I'm aware of this every time I take off my clothes, because the knowledge that we're going to have to go to the laundromat if we want clean clothes is making me give a lot more thought to whether any particular item can be worn just one more time. This is a good thing, because we've been pretty cavalier about the amount of laundry we do. We can certainly afford to be more frugal in our clothes-wearing and clothes-cleaning habits, for a whole variety of reasons: energy use, hydro bills, time and effort, and wear-and-tear on our clothes. So even once these last renovations are done and our washing machine and dryer return to their rightful place, I hope the habits we're forming now stick.


We made our first trip to the laundromat yesterday, partly because the dirty clothes pile was reaching toppling height, and partly because Kim's current dental adventures (dentist visit for tooth pain followed by crown followed by more pain followed by emergency root canal followed by infection followed by antibiotics  followed by very uncomfortable side effects from the antibiotics - all of which is probably going to be followed by a search for a new dentist) meant she wasn't up to installing baseboard, but she was game for sitting in a chair at the laundromat while I fed coins into machines. 

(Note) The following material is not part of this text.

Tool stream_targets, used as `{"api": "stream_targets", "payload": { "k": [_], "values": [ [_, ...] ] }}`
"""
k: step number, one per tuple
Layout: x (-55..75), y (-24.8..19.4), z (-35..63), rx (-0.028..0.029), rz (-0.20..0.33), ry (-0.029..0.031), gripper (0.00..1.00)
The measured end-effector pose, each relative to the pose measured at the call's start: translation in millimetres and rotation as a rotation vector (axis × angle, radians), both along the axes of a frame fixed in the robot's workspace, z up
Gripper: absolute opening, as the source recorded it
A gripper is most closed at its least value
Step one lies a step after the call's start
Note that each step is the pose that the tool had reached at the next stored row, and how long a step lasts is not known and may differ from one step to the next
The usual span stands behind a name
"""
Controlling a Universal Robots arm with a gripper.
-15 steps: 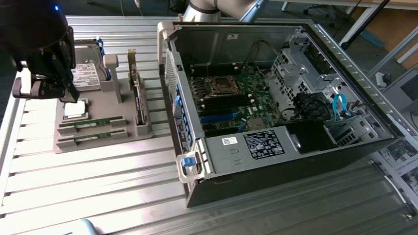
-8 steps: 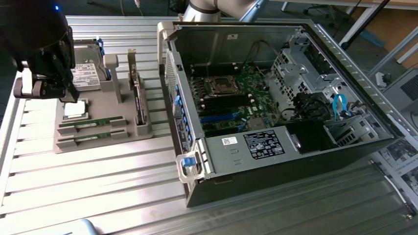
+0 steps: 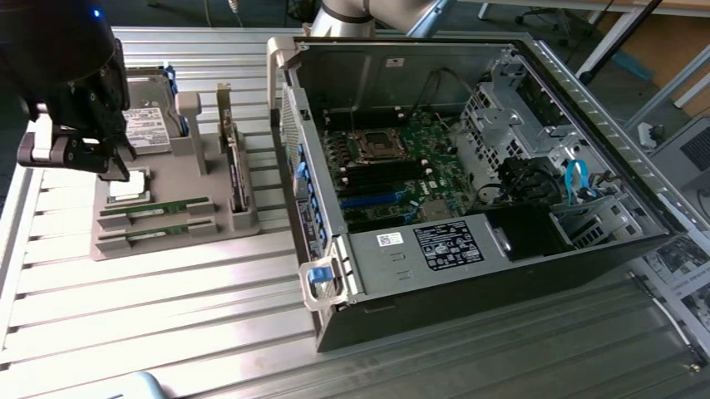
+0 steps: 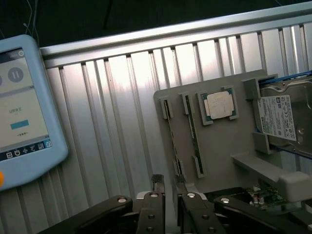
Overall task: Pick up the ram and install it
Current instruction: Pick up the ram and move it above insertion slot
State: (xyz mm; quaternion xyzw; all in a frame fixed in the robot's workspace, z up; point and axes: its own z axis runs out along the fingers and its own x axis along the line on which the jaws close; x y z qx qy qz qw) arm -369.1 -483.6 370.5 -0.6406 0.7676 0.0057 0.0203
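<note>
**Work status: memory pick-up**

1. In the exterior view, the grey holder tray [image 3: 166, 249] lies on the slatted table [image 3: 166, 324] at 9 o'clock of the open computer case [image 3: 388, 66]. The case lies on its side with the cover off. The motherboard memory slots [image 3: 383, 179] therefore face upward, which most likely allows insertion from straight above.

2. Two ram sticks are seated in parallel slots of the tray: the first ram stick [image 3: 155, 208] [image 4: 171, 139] and, at 6 o'clock of it, the second ram stick [image 3: 155, 234] [image 4: 193, 136]. Each stands on its long edge. This probably leaves the upper edge free for a pinch from both sides. Neither stick is lifted, so nothing is installed yet.

3. The processor chip [image 3: 128, 187] [image 4: 220, 105] lies flat in its recess at 11 o'clock of the sticks. The hard drive [image 3: 150, 125] [image 4: 282, 122] sits at 12 o'clock.

4. The gripper [image 3: 116, 170] [image 4: 170, 192] hangs above the tray near the processor, at roughly 11 o'clock of the sticks. In the wrist view its fingertips stand a narrow gap apart. Tray surface shows between them and they hold nothing. The gap points roughly along the first stick's slot, but which stick is targeted cannot be told.
</note>
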Motion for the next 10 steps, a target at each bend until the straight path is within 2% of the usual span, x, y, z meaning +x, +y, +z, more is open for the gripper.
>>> {"api": "stream_targets", "payload": {
  "k": [1, 2, 3, 10],
  "values": [
    [0.0, 0.0, 0.0, 0.0000, 0.000, 0.0000, 0.29],
    [0.0, 0.0, 0.0, 0.0000, 0.000, 0.0000, 0.29],
    [0.0, 0.0, 0.0, 0.0000, 0.000, 0.0000, 0.36],
    [0.0, 0.0, -0.4, 0.0001, 0.000, -0.0001, 0.36]
  ]
}}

In case you lost your way somewhere in the middle of that ridiculously long sentence, we went to the laundromat yesterday. And it was a very good reminder of how sometimes being poor can make you poorer. Because it cost $2.75 to run a medium sized load through a washing machine, and about the same to get it dry. Five bucks a load? Plus soap? Plus whatever it costs on public transit to get there? Wow. This is where I start thinking about community cooperatives, where people could share washing facilities without being gouged by laundromat owners. My mom always wonders why every family has to own their own set of luggage - couldn't we all share? I wonder the same thing about washing machines.

Speaking of my mom, being at the laundromat made me think of one of the happy memories from my teenage years. Our washing machine broke down one summer and it took a few weeks to get repaired. So my mom and dad would take the laundry to the laundromat - just the two of them - and spend the evening having a laundry date, sitting on the hood of the station wagon and eating bean salad from the local KFC. Even as a fourteen-year-old I thought that was pretty cool - that my parents liked each other's company enough that doing laundry together could make a date.

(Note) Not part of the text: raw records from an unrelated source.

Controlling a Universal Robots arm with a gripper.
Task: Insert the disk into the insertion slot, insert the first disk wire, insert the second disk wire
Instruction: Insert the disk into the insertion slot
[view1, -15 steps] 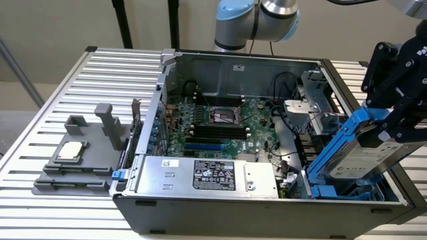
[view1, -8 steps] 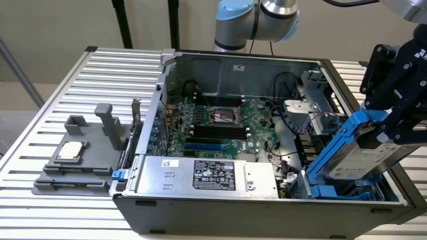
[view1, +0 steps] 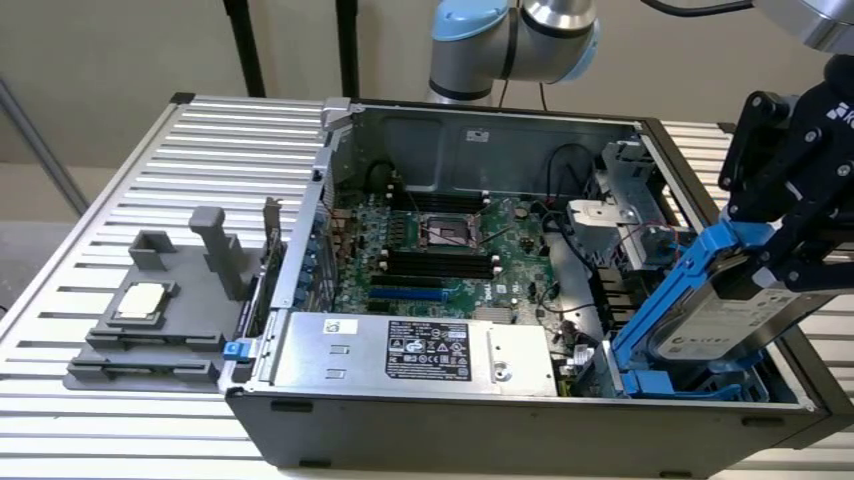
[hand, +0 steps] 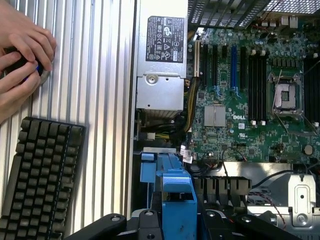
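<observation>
Clamping the upper end of the disk (view1: 727, 322), the gripper (view1: 785, 268) has its black fingers pressed against the drive (in the wrist view the bright blue frame of the disk (hand: 175, 192) sits between the fingers of the gripper (hand: 175, 226)). The disk hangs tilted at the exterior view's right, its lower end down at the mouth of the insertion slot (view1: 687, 385) in the front corner of the open computer case (view1: 534, 430). Most of the disk is outside the slot, and whether its lower end touches the cage cannot be told. Just beside the slot, along the case's front wall, lies the silver power-supply box (view1: 414, 350), and beyond it the green motherboard (view1: 441, 250). On the slatted table (view1: 227, 130), at the exterior view's left, a grey holder block (view1: 147, 340) carries a square chip (view1: 143, 300). In the wrist view a black keyboard (hand: 40, 175) lies on the table beside the case, with a person's hands (hand: 22, 55) near it. Farthest back, the robot arm (view1: 521, 40) rises behind the case.
</observation>
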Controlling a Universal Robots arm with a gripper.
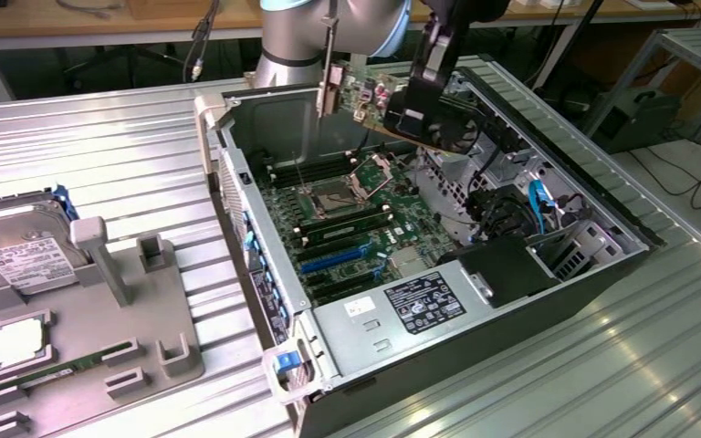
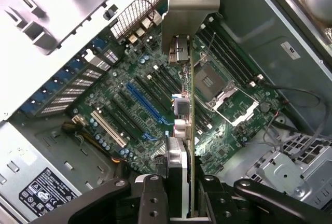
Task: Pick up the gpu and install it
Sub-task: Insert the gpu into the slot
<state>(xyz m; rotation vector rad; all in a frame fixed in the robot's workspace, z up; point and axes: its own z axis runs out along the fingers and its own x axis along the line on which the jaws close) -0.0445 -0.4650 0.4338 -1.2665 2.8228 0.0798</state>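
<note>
The gpu point(image 1: 402, 117), a green card with a black cooler and a silver end bracket point(image 1: 326, 91), hangs tilted above the back of the open computer case point(image 1: 259, 301). My gripper point(image 1: 422, 96) comes down from above and is shut on it. In the wrist view the gpu point(image 2: 190, 105) shows edge-on, clamped between my two fingers point(image 2: 151, 195). Its silver bracket point(image 2: 184, 6) points away from me, over the motherboard point(image 2: 129, 94). A blue expansion slot point(image 2: 146, 105) lies on the board beside the card's edge, some way below it.
A grey parts holder point(image 1: 95, 338) at the exterior view's left carries a silver hard drive point(image 1: 15, 251) and a narrow green RAM stick point(image 1: 47, 374). Inside the case sit the power supply point(image 1: 422, 303), the processor socket point(image 1: 326, 196) and drive cages with cables point(image 1: 533, 210).
</note>
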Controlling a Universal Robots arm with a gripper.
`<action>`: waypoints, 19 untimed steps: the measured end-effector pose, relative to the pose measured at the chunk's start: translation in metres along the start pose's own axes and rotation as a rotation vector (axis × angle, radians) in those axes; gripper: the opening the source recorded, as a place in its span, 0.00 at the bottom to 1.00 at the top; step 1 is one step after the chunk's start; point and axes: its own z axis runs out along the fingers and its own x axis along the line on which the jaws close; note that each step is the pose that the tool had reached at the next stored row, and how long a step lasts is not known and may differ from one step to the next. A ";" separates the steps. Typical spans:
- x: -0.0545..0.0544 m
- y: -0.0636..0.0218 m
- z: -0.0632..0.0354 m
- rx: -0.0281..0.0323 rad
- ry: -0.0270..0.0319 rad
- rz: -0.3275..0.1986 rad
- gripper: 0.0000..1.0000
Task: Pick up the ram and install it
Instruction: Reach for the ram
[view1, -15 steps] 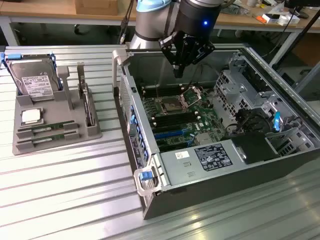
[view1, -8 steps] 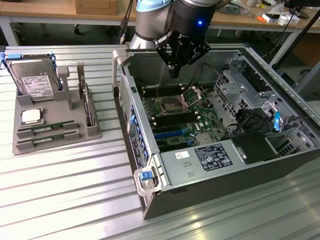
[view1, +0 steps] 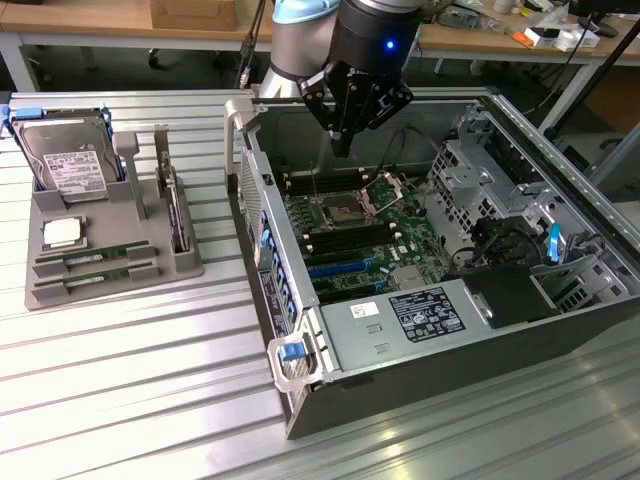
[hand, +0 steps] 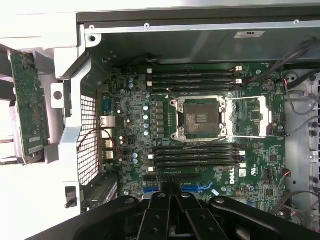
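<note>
Two rams lie flat in slots at the front of the grey holder tray (view1: 45, 290) at the exterior view's left: one green stick (view1: 97, 256) and a second one (view1: 100, 277) just in front of it. My gripper (view1: 342, 148) hangs over the open computer case (view1: 330, 390), above the motherboard (view1: 350, 235) and well to the right of the rams. Its fingers are shut together and hold nothing. In the wrist view the gripper (hand: 170, 189) hovers over the board's empty black memory slots (hand: 195, 156), beside the open processor socket (hand: 198, 118).
The tray also carries a hard drive (view1: 65, 160), a square silver processor (view1: 62, 233) and an upright green card (view1: 178, 212), which is the green card (hand: 27, 110) in the wrist view. Drive cages (view1: 480, 185) and cables fill the case's right side. Workbenches stand behind.
</note>
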 end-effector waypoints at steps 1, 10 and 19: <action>0.001 0.0000 0.0000 0.0000 0.0000 0.000 0.11; 0.007 -0.0003 -0.0002 0.0000 0.0000 0.000 0.11; 0.016 -0.0007 -0.0004 0.0001 0.0000 0.000 0.11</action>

Since I'm writing about all things laundry, you might be wondering how things are progressing on the last phase of The Slowest Renovations of All Time. Here's the Before picture of the laundry room, which you've already seen. (Do I need to tell you that wallpaper was not one of the selling features of the house?)


Then it looked like this...


...and now it looks like this.


I know our choice of flooring might not be to everyone's taste, but I laugh every time I see it. In a good way. I love that floor. In fact, because I love it so much, here's a longer view of the mudroom and laundry room.

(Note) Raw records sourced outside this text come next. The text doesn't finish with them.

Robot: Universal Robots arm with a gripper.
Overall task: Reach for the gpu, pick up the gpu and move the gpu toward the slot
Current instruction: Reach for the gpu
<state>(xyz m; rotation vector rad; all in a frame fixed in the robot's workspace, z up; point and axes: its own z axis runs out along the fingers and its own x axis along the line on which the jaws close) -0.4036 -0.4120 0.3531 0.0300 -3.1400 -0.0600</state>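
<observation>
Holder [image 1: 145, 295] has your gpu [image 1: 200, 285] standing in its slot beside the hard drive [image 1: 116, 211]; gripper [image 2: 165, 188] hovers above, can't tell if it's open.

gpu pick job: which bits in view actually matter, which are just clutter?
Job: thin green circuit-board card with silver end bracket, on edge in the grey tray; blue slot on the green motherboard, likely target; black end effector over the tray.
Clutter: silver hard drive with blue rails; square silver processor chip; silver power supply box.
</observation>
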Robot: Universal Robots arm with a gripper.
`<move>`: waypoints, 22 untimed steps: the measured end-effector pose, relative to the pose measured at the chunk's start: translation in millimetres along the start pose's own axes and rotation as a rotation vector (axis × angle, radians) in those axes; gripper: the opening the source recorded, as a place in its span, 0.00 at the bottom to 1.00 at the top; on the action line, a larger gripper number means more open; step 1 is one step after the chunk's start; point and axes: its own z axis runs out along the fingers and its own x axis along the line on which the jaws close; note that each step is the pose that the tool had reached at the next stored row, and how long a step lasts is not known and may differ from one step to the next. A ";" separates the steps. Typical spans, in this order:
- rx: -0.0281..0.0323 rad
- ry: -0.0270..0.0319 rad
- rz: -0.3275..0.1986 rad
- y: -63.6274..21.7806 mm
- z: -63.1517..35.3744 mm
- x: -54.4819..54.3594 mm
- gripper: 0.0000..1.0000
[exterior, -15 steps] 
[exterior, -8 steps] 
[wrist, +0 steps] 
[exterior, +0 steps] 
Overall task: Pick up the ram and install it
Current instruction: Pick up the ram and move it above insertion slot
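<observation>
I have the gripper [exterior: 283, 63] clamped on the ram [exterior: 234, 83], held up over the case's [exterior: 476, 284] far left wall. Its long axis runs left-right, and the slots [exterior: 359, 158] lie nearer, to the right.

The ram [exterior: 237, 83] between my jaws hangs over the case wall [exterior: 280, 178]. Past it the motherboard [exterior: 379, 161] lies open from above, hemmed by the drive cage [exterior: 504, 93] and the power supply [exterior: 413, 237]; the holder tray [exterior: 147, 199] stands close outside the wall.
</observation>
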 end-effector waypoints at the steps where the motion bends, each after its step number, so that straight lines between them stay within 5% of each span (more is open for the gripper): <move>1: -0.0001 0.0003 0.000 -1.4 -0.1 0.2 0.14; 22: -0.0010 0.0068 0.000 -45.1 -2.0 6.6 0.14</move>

Burger and milkshake, anyone?

Thursday, September 6, 2012

Peach


I want to say we grew these, but the reality is the tree grew these. We really had little to do with it. The tree just did its thing, minding its own business, hanging out in the vegetable garden with the cabbages: it blossomed beautifully in the spring, grew fruit bountifully though the summer, and now, in early fall,  has presented us with fifteen gorgeous, juicy pounds.

We've already eaten a pound or two, more have gone into a crumble for dessert after tonight's supper, and some will be made into jam. A handful were earwiggy and were given to the chickens, but that doesn't feel like a loss. After all, the peach tree shades the entrance to the coop, so the chickens have been eyeing the ripening fruit hanging above their heads all summer, waiting for some to fall. It seems mean to whisk it all away without giving them a taste. And for them, the odd earwig is a bonus. 

(Want to know how fast can six chickens devour a peach? Fast.